To do - Take every line of the material and reproduce it exactly.
-- Recorded data follows --
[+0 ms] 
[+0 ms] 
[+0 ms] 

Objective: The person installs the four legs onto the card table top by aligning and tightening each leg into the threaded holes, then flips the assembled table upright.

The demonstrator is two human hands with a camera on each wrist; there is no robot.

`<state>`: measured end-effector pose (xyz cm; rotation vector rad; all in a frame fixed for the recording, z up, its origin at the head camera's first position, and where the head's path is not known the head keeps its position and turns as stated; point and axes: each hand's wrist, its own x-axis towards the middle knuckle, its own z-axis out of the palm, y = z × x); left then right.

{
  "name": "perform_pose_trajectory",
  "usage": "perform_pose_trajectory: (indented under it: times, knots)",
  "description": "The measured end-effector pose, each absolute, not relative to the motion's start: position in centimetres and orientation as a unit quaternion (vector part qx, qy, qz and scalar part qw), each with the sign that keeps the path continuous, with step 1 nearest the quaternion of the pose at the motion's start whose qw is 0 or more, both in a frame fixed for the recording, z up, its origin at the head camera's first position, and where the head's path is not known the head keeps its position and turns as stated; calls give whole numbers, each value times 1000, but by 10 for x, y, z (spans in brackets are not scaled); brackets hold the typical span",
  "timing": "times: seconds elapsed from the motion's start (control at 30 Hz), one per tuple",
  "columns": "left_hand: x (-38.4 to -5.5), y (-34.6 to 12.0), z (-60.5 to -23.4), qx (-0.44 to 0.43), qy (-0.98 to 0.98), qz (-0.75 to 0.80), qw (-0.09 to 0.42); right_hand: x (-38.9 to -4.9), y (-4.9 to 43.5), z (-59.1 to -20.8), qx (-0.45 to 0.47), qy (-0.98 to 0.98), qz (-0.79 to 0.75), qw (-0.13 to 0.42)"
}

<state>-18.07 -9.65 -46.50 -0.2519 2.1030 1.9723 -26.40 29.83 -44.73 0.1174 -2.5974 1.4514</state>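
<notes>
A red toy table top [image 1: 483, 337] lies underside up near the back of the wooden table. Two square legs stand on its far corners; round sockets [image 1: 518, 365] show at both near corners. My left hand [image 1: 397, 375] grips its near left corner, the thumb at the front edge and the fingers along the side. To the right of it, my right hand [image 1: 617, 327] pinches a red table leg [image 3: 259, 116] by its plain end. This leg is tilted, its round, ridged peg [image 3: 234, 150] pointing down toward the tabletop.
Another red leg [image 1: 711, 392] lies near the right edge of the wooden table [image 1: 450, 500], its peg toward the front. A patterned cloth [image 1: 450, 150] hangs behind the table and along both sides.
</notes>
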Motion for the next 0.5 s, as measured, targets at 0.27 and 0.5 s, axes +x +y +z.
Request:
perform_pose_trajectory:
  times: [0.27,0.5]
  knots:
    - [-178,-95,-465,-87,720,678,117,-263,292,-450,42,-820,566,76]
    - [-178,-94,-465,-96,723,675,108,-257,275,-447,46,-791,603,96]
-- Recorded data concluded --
Written answer -
[+0 ms] 
[+0 ms] 
[+0 ms] 

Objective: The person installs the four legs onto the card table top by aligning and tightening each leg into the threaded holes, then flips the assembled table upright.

The demonstrator is two human hands with a camera on each wrist; there is no robot.

`<state>`: measured end-effector pose (xyz cm; rotation vector rad; all in a frame fixed for the recording, z up, its origin at the head camera's first position, and where the head's path is not known the head keeps its position and turns as stated; point and axes: each hand's wrist, its own x-axis towards the middle knuckle, its own z-axis out of the palm, y = z × x); left then right.

{
  "name": "perform_pose_trajectory",
  "usage": "perform_pose_trajectory: (indented under it: times, knots)",
  "description": "The measured end-effector pose, each absolute, not relative to the motion's start: position in centimetres and orientation as a unit quaternion (vector part qx, qy, qz and scalar part qw), each with the sign that keeps the path continuous, with step 1 nearest the quaternion of the pose at the motion's start whose qw is 0 or more, both in a frame fixed for the recording, z up, its origin at the head camera's first position, and where the head's path is not known the head keeps its position and turns as stated; calls give whole numbers, each value times 1000, but by 10 for x, y, z (spans in brackets are not scaled); brackets hold the typical span",
  "timing": "times: seconds elapsed from the motion's start (control at 30 Hz), one per tuple",
  "columns": "left_hand: x (-38.4 to -5.5), y (-34.6 to 12.0), z (-60.5 to -23.4), qx (-0.44 to 0.43), qy (-0.98 to 0.98), qz (-0.75 to 0.80), qw (-0.09 to 0.42); right_hand: x (-38.9 to -4.9), y (-4.9 to 43.5), z (-59.1 to -20.8), qx (-0.45 to 0.47), qy (-0.98 to 0.98), qz (-0.79 to 0.75), qw (-0.13 to 0.42)"
}

<state>-18.07 -9.65 -46.50 -0.2519 2.1030 1.9723 -26.40 29.83 -44.73 0.1174 -2.5974 1.4514</state>
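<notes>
A red toy table top [image 1: 483, 337] lies underside up near the back of the wooden table. Two square legs stand on its far corners; round sockets [image 1: 518, 365] show at both near corners. My left hand [image 1: 397, 375] grips its near left corner, the thumb at the front edge and the fingers along the side. To the right of it, my right hand [image 1: 617, 327] pinches a red table leg [image 3: 259, 116] by its plain end. This leg is tilted, its round, ridged peg [image 3: 234, 150] pointing down toward the tabletop.
Another red leg [image 1: 711, 392] lies near the right edge of the wooden table [image 1: 450, 500], its peg toward the front. A patterned cloth [image 1: 450, 150] hangs behind the table and along both sides.
</notes>
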Motion for the next 0.5 s, as measured, targets at 0.27 and 0.5 s, axes +x +y +z.
Request:
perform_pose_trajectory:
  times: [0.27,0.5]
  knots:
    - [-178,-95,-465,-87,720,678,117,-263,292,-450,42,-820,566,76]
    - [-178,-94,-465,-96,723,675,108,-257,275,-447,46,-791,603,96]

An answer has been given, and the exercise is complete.